Miles O’Brien: Mm. They fished his body out of the Allegheny River the week before the strike ended. 32 bullets he had in him. Or was it 34?
Dr. Bashir: Well, he died a hero.
Miles O’Brien: He was more than a hero! He was a union man!
[End Star Trek: Deep Space Nine Clip]
Adam: I think it’s funny that Miles O’Brien does this thing where he traces his lineage back, like, 400 years at this point.
Nima: (Laughs.) Yeah, when Pennsylvania existed.
Adam: Yeah, when people take their genealogy tests, they’re like, ‘Oh, I’m a descendant of King James II.’ I’m like, well, everyone’s a descendant of King James II at that point.
Nima: Hey, it works, even later in the episode, Rom even quotes from the Communist Manifesto, saying, “Workers of the world, unite.”
Adam: Right.
Nima: It is very exciting. Now, I must admit I am not the Star Trek scholar that you are, Adam, but I’m thrilled that we were able to get this one in. The episode is called “Bar Association,” directed by LeVar Burton, and aired originally on February 19, 1996. Just two days later on February 21, 1996, an episode of Sister, Sister aired called “Paper or Plastic” when one of the characters’ co-workers on the show working in a grocery store are going on strike to demand higher wages, and this episode of Sister, Sister is remarkable for its pro-union advocacy, as documented on Twitter a couple years ago by Diana Hussein, who is the comms director for the pro-worker group UNITE HERE! Everyone should absolutely check that out. They call the replacement workers scabs. They tell folks not to cross picket lines. It is really fantastic and kind of amazing that within the span of just three days, Deep Space Nine and Sister, Sister ran pro-union episodes.
Adam: An anomaly indeed. Our usual disclaimer here by the way, before we get into the films, there are spoilers to the films we will be discussing.
Nima: While on part one of this episode last week, we began in 1954 with On the Waterfront, we are going to return to that year to start off this episode but this time we’re going to talk about the film Salt of the Earth, again from 1954, directed by Herbert J. Biberman.
The story goes basically like this: Esperanza Quintero, played by Rosaura Revueltas, and her husband, Ramón, played by Juan Chacón, live with their two, and soon to be three, children in precarity in her home village — now the company town of Zinc Town, New Mexico. Ramón, a union miner for Delaware Zinc, is forced to work in the mines alone, a policy that only applies to Mexican-American, not white, miners, which creates extremely dangerous conditions of course. Ramón and other miners decide to strike for worker safety, and their wives encourage them to expand their demands, marking the beginning of an instrumental role that women will play in organizing for the rights of the miners’ union and the health and safety of their families.

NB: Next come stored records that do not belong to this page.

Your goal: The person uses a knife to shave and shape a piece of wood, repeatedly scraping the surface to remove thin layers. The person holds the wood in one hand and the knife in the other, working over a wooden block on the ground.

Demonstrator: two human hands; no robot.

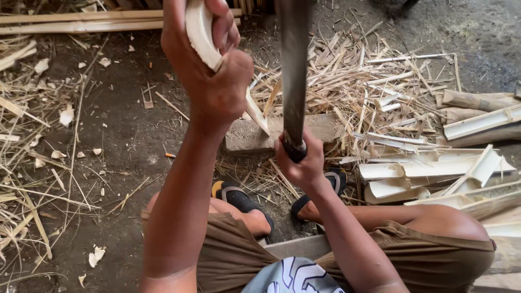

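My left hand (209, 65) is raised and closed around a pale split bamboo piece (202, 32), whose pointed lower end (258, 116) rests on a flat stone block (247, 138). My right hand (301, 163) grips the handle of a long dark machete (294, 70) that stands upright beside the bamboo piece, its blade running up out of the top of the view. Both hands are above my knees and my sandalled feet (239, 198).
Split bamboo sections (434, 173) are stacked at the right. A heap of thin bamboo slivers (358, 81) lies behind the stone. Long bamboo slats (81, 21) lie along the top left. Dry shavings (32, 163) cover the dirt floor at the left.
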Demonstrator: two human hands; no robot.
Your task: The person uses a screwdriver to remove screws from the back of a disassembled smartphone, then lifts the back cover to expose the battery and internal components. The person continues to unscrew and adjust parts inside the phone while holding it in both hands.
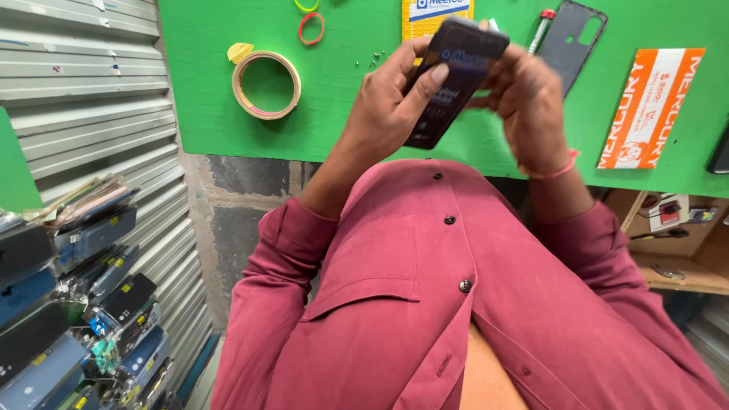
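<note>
Above the green surface (228,114), a dark phone (456,80) is held in both hands, tilted, its upper end toward the far edge. The left hand (391,102) wraps the phone's left side, its grip clamped on it: thumb (429,83) pressed flat on the face, other fingers hidden behind. The right hand (528,99) meets the phone's right edge near the top; its grip is curled against the phone, but motion blur hides whether the fingers actually pinch it. A pink band (558,171) circles the right wrist. Both forearms emerge from a maroon shirt (425,304) with dark buttons.

On the surface, a tape roll (266,85) lies flat, well left of the hands, a yellow scrap (240,52) touching its upper rim. A red rubber band (311,28) lies beyond it. Behind the hands are a yellow packet (425,19), a red-capped pen (541,29) and a dark phone back cover (573,38). An orange card (649,106) lies to the right. Stacked boxed cases (83,304) stand at lower left, beside a grey shutter (83,91).
</note>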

Adam: During the strike, the company hires out-of-town strikebreakers, but they leave after seeing the size of the picket line. In one scene, the superintendent and an executive drive up to the picket line and speak manipulatively to Ramón, but Ramón doesn’t take the bait. Now keep in mind, this is 1954, the same year On the Waterfront came out. This is extremely based shit. So we’re gonna listen to that here.

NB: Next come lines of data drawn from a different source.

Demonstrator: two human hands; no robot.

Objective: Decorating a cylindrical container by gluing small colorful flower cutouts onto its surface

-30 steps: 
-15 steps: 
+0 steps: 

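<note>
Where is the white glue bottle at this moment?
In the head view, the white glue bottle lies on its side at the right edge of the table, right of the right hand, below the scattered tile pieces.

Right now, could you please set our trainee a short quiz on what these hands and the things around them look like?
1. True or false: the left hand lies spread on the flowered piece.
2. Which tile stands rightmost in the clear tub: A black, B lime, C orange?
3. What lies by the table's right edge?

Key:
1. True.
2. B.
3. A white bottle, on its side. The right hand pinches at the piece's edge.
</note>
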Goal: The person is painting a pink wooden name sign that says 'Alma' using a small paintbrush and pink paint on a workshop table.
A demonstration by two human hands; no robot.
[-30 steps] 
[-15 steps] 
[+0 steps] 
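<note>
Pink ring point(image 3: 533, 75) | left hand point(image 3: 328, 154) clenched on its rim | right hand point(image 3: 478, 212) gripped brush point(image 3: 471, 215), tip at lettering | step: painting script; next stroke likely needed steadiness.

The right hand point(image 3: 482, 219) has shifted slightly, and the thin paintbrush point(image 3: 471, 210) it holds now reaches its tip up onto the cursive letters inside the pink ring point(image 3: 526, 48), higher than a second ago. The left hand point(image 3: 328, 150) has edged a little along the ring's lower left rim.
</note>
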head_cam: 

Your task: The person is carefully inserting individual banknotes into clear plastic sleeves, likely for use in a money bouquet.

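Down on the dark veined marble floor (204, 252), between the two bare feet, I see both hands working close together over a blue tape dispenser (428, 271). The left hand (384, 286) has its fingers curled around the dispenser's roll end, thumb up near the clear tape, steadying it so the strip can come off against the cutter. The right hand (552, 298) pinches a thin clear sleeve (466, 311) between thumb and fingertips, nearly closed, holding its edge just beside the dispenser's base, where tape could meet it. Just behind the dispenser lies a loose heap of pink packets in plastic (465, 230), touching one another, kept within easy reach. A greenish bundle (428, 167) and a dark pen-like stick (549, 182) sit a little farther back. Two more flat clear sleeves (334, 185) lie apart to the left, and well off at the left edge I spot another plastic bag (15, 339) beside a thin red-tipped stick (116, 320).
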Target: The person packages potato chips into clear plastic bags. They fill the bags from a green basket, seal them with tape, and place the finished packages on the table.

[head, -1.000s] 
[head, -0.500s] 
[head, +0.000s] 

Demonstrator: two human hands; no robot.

[Begin Salt of the Earth Clip]
Alexander: Well, they’re like children in many ways. Sometimes you have to humor them, sometimes you have to spank them — and sometimes you have to take their food away. Here comes the one we were talking about. (Chuckles) He’s quite a character. Claims his grandfather once owned the land where the mine is now.
Ramon: Want to go up to your office, Mr. Alexander?

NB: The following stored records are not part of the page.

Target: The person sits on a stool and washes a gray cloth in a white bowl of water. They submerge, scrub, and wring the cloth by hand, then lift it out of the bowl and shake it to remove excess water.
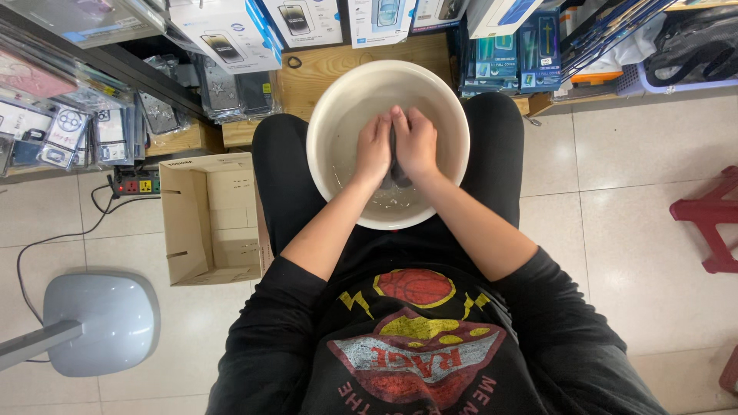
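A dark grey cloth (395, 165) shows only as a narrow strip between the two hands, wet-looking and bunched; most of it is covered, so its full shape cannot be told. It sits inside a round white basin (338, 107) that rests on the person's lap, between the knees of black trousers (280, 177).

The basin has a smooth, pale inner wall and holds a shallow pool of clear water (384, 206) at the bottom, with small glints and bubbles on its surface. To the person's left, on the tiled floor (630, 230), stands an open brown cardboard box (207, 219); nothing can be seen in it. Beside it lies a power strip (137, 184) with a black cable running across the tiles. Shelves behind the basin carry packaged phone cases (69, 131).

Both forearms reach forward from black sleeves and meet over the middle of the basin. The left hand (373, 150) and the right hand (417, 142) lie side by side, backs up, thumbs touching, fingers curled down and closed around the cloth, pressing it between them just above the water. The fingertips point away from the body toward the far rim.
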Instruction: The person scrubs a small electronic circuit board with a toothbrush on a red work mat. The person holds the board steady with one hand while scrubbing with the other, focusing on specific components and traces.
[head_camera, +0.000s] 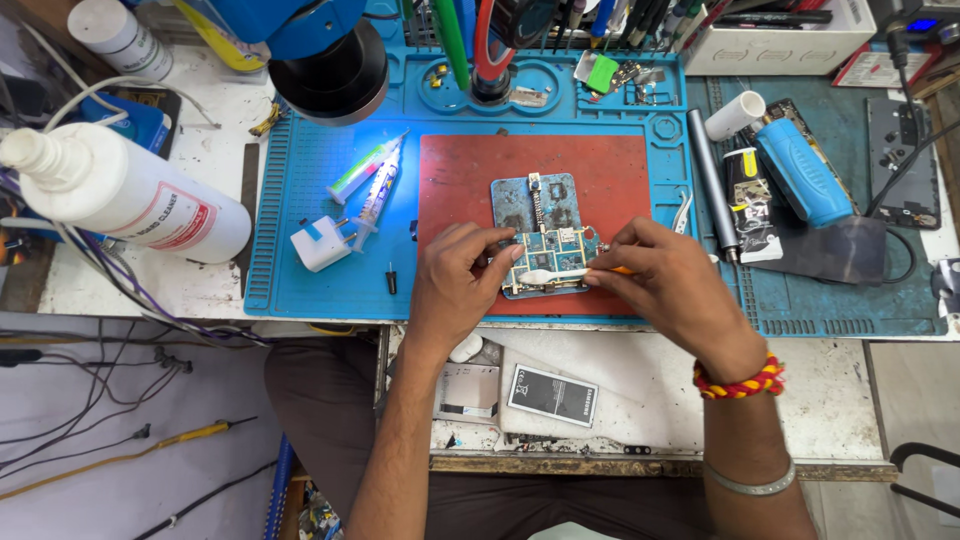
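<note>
The left hand (458, 285) pins the left edge of a small circuit board (551, 258) with its fingertips pressed down, while the right hand (668, 282) pinches the orange handle of a small brush (553, 275) whose pale head lies across the board's lower edge. The board sits on a red work pad (600, 170) set into a blue silicone mat (320, 170) on the counter (650, 390), touching a worn metal plate (515, 200) just behind it. Done well, this brushing wants short, light strokes along the board, with the left fingers kept flat at the edge so the board does not skate, and kept off the small parts. Open room lies on the red pad to the upper right and left of the board; tweezers (683, 212) lie near the right hand, and two syringes (372, 190) and a white plug adapter (320, 243) sit well apart on the left. The mat's front edge runs just under both wrists, so strokes are better aimed sideways than toward the body
</note>
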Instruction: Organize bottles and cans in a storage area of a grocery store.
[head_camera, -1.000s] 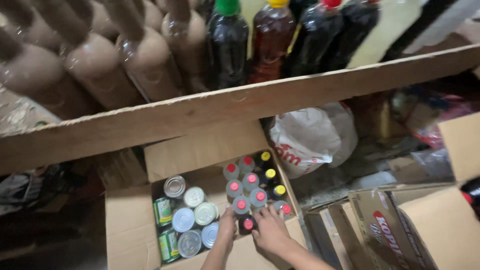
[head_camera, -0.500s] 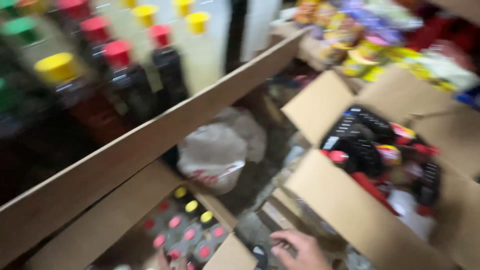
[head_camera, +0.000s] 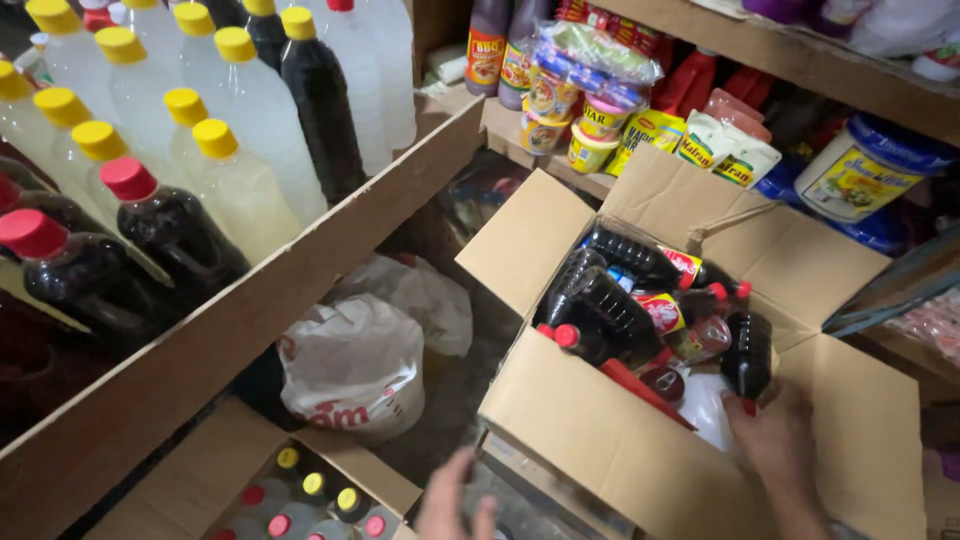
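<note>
An open cardboard box (head_camera: 590, 425) at the lower right holds several dark sauce bottles (head_camera: 610, 305) with red caps, lying on their sides. My right hand (head_camera: 775, 440) reaches into that box and touches the end of a dark bottle (head_camera: 748, 355); whether it grips the bottle is unclear. At the bottom edge, my left hand (head_camera: 455, 505) hangs blurred with fingers spread, holding nothing, between that box and a lower cardboard box (head_camera: 215, 470) of small bottles with yellow and pink caps (head_camera: 320, 495).
A sloping wooden shelf (head_camera: 300, 265) on the left carries clear yellow-capped bottles (head_camera: 235, 170) and dark red-capped bottles (head_camera: 160, 225). A white plastic bag (head_camera: 350, 365) lies under it. Shelves at the back right hold sauce bottles, jars, pouches and a white tub (head_camera: 860, 180).
The view has swung right, from the box of small capped bottles and cans to the box of dark bottles. My right hand has left the small bottles and reached into the dark-bottle box.
</note>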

Alexander: Naturally. You think I parked here for a cup of coffee?
Ramon: You’re welcome to one.
Alexander: No thanks.
Ramon: The men would like to know who this gentleman is.
Alexander: That’s none of their affair.
Hartwell: That’s all right — it’s no secret. My name’s Hartwell. I’m from the company’s Eastern office.
Ramon: You mean Delaware?
Hartwell: No. New York.
Ramon: New York? You’re not the Company President by any chance?
Hartwell: No.
Ramon: Too bad. The men have always wanted to get a look at the President. But you’ve come out here to settle the strike?
Hartwell: Well, if that’s possible.
Ramon: It’s possible. Just negotiate.
Hartwell: Are we talking to a union spokesman?
Alexander: Not exactly. But I wish he were one. He knows more about mining than those pie-cards we’ve had to deal with. I mean it. I know your work record. You were in line for foreman when this trouble started. Did you know that? You had a real future with this company, but you let those Reds stir you up. And now they’ll sell you down the river. Why don’t you wake up, Ray? That’s your name, isn’t it, Ray?
Ramon: No. My name is Quintero. Mister Quintero.
Alexander: Are you going to let us pass or do I have to call the Sheriff?
Ramon: There’s nothing stopping you…
I was wrong! They don’t want Jenkins for general manager — they want me!
[End Salt of the Earth Clip]
Adam: Some context, the guy who says he isn’t the president is, in fact, the president.
Nima: President of the company, that’s right. Undercover Boss.
Adam: Ramón is soon arrested by the violent, racist police after confronting a scab he knows. At the same time, Esperanza goes into labor. The strike continues for months, and strikers and union locals from around the country provide food and other aid for the families. Later, the sheriff issues a Taft-Hartley injunction ordering the striking workers to stop picketing. At a meeting, one of the strikers’ wives offers a solution, to much derision and resistance, which we’re going to listen to in that clip here.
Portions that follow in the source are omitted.